Below are some records; return all of them exactly as they are.
BEGIN Supplied records
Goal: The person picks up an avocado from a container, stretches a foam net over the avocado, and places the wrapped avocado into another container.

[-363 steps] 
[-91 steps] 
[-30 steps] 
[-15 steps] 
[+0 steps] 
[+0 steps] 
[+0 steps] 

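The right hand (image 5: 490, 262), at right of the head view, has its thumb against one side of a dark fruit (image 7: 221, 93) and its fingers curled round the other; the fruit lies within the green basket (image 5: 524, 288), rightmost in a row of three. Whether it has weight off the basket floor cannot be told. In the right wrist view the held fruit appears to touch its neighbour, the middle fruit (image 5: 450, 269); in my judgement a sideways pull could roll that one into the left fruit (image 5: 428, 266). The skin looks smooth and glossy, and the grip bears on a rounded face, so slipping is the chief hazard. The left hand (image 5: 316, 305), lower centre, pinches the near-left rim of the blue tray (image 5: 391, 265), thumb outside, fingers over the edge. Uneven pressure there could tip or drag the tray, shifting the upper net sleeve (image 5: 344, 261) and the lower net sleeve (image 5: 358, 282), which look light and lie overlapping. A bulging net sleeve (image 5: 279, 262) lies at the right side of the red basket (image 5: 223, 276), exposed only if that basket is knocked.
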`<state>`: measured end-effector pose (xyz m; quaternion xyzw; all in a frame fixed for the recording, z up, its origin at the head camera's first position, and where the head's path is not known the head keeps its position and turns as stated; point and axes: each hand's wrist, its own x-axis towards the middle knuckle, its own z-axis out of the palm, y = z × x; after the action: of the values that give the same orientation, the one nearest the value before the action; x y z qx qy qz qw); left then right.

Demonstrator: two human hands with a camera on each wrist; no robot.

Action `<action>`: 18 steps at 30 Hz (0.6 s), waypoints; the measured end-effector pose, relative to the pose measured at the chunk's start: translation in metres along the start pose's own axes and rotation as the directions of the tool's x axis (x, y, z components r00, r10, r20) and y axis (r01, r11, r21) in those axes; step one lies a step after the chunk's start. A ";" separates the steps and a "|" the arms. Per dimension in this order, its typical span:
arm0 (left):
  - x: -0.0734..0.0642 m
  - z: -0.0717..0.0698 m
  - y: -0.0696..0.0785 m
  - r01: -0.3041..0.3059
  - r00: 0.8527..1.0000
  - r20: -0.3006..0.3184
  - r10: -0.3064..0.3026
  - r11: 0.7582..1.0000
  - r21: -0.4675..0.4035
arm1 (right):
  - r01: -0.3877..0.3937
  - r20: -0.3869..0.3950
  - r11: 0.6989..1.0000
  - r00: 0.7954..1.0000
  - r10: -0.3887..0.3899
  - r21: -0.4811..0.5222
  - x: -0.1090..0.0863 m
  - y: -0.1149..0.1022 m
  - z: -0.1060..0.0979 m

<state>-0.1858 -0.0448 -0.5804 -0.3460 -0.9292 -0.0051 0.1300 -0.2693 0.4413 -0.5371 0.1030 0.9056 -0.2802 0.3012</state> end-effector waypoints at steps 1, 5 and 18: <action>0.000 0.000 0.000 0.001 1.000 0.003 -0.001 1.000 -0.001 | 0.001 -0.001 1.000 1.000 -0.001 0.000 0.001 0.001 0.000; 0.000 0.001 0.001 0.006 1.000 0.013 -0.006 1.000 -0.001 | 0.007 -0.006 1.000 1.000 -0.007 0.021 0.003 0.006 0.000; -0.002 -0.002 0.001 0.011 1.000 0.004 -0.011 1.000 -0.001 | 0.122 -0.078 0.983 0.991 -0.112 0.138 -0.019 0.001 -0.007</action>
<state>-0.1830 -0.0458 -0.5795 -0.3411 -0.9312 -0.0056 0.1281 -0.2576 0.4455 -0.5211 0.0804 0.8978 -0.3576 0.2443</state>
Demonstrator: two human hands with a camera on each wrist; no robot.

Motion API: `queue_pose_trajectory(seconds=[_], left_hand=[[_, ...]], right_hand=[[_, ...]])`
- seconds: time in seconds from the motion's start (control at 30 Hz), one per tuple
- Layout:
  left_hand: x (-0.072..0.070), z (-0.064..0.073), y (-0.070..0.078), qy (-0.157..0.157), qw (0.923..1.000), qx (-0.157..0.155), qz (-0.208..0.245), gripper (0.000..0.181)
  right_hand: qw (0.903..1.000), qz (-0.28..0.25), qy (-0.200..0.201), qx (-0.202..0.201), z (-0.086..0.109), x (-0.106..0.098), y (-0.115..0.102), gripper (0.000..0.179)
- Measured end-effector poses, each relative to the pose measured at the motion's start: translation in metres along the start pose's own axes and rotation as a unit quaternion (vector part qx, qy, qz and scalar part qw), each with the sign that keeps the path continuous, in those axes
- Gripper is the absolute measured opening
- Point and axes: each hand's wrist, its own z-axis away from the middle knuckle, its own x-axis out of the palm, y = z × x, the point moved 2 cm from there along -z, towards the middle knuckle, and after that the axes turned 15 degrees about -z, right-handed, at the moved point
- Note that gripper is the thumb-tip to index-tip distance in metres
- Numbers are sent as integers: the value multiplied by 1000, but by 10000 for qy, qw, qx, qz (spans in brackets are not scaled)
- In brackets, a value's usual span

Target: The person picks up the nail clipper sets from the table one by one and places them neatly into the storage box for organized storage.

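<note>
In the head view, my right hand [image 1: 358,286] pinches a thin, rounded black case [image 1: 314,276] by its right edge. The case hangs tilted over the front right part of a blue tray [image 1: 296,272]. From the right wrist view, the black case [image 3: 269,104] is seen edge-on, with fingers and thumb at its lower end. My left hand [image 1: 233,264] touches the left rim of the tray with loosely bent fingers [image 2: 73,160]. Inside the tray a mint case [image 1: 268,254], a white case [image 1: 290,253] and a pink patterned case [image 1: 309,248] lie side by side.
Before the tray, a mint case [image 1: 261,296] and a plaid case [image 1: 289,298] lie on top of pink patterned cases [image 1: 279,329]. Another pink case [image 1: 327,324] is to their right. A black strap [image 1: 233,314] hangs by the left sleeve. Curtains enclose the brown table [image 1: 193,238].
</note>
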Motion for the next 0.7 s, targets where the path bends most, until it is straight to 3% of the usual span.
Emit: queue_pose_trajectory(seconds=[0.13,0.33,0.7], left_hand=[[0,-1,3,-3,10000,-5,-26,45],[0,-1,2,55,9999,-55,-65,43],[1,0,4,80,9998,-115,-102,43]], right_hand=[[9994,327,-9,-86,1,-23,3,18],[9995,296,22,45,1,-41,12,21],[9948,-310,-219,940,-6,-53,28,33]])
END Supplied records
__Task result__:
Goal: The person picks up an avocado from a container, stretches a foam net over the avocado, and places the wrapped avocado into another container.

[-363 steps] 
[-91 steps] 
[-30 steps] 
[-15 steps] 
[+0 steps] 
[+0 steps] 
[+0 steps] 

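The right hand (image 5: 490, 262), at right of the head view, has its thumb against one side of a dark fruit (image 7: 221, 93) and its fingers curled round the other; the fruit lies within the green basket (image 5: 524, 288), rightmost in a row of three. Whether it has weight off the basket floor cannot be told. In the right wrist view the held fruit appears to touch its neighbour, the middle fruit (image 5: 450, 269); in my judgement a sideways pull could roll that one into the left fruit (image 5: 428, 266). The skin looks smooth and glossy, and the grip bears on a rounded face, so slipping is the chief hazard. The left hand (image 5: 316, 305), lower centre, pinches the near-left rim of the blue tray (image 5: 391, 265), thumb outside, fingers over the edge. Uneven pressure there could tip or drag the tray, shifting the upper net sleeve (image 5: 344, 261) and the lower net sleeve (image 5: 358, 282), which look light and lie overlapping. A bulging net sleeve (image 5: 279, 262) lies at the right side of the red basket (image 5: 223, 276), exposed only if that basket is knocked.
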`<state>`: measured end-effector pose (xyz m; quaternion xyzw; all in a frame fixed for the recording, z up, its origin at the head camera's first position, and where the head's path is not known the head keeps its position and turns as stated; point and axes: each hand's wrist, its own x-axis towards the middle knuckle, its own z-axis out of the palm, y = z × x; after the action: of the values that give the same orientation, the one nearest the value before the action; x y z qx qy qz qw); left then right.

Demonstrator: two human hands with a camera on each wrist; no robot.

Action `<action>`: 18 steps at 30 Hz (0.6 s), waypoints; the measured end-effector pose, relative to the pose measured at the chunk's start: translation in metres along the start pose's own axes and rotation as the directions of the tool's x axis (x, y, z components r00, r10, r20) and y axis (r01, r11, r21) in those axes; step one lies a step after the chunk's start. A ";" separates the steps and a "|" the arms. Per dimension in this order, its typical span:
arm0 (left):
  - x: -0.0734..0.0642 m
  - z: -0.0717..0.0698 m
  - y: -0.0696..0.0785 m
  - r01: -0.3041..0.3059
  - r00: 0.8527..1.0000
  - r20: -0.3006..0.3184
  - r10: -0.3064..0.3026
  - r11: 0.7582..1.0000
  - r21: -0.4675..0.4035
arm1 (right):
  - r01: -0.3877..0.3937
  - r20: -0.3869..0.3950
  - r11: 0.6989..1.0000
  - r00: 0.7954..1.0000
  - r10: -0.3887..0.3899
  - r21: -0.4811..0.5222
  - x: -0.1090..0.0863 m
  - y: -0.1149..0.1022 m
  - z: -0.1060..0.0979 m

<state>-0.1858 -0.0448 -0.5804 -0.3460 -0.9292 -0.0051 0.1300 -0.2693 0.4413 -0.5371 0.1030 0.9056 -0.2802 0.3012</state> end-effector waypoints at steps 1, 5 and 18: <action>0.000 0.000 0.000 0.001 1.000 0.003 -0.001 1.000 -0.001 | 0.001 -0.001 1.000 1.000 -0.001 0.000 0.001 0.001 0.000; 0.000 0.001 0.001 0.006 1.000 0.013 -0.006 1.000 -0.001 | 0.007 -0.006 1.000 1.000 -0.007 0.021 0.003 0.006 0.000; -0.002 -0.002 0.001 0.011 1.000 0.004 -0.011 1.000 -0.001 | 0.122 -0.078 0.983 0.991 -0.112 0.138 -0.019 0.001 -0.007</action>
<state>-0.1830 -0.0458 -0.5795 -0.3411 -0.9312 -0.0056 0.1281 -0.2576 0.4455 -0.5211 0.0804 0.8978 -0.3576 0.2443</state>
Demonstrator: two human hands with a camera on each wrist; no robot.

Motion API: `queue_pose_trajectory(seconds=[_], left_hand=[[_, ...]], right_hand=[[_, ...]])`
- seconds: time in seconds from the motion's start (control at 30 Hz), one per tuple
- Layout:
  left_hand: x (-0.072..0.070), z (-0.064..0.073), y (-0.070..0.078), qy (-0.157..0.157), qw (0.923..1.000), qx (-0.157..0.155), qz (-0.208..0.245), gripper (0.000..0.181)
  right_hand: qw (0.903..1.000), qz (-0.28..0.25), qy (-0.200..0.201), qx (-0.202..0.201), z (-0.086..0.109), x (-0.106..0.098), y (-0.115..0.102), gripper (0.000..0.179)
- Measured end-effector poses, each relative to the pose measured at the motion's start: translation in metres along the start pose's own axes and rotation as a unit quaternion (vector part qx, qy, qz and scalar part qw), each with the sign that keeps the path continuous, in those axes
- Gripper is the absolute measured opening
- Point and axes: each hand's wrist, its own z-axis away from the middle knuckle, its own x-axis out of the palm, y = z × x, the point moved 2 cm from there along -z, towards the middle knuckle, and after that the axes turned 15 degrees about -z, right-handed, at the moved point
- Note that gripper is the thumb-tip to index-tip distance in metres
- Numbers are sent as integers: the value multiplied by 1000, but by 10000 for qy, qw, qx, qz (spans in brackets are not scaled)
- In brackets, a value's usual span

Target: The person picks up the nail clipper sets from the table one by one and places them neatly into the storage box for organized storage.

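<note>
In the head view, my right hand [image 1: 358,286] pinches a thin, rounded black case [image 1: 314,276] by its right edge. The case hangs tilted over the front right part of a blue tray [image 1: 296,272]. From the right wrist view, the black case [image 3: 269,104] is seen edge-on, with fingers and thumb at its lower end. My left hand [image 1: 233,264] touches the left rim of the tray with loosely bent fingers [image 2: 73,160]. Inside the tray a mint case [image 1: 268,254], a white case [image 1: 290,253] and a pink patterned case [image 1: 309,248] lie side by side.
Before the tray, a mint case [image 1: 261,296] and a plaid case [image 1: 289,298] lie on top of pink patterned cases [image 1: 279,329]. Another pink case [image 1: 327,324] is to their right. A black strap [image 1: 233,314] hangs by the left sleeve. Curtains enclose the brown table [image 1: 193,238].
</note>
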Motion for the next 0.7 s, targets where the path bends most, until it is straight to 3% of the usual span.
Emit: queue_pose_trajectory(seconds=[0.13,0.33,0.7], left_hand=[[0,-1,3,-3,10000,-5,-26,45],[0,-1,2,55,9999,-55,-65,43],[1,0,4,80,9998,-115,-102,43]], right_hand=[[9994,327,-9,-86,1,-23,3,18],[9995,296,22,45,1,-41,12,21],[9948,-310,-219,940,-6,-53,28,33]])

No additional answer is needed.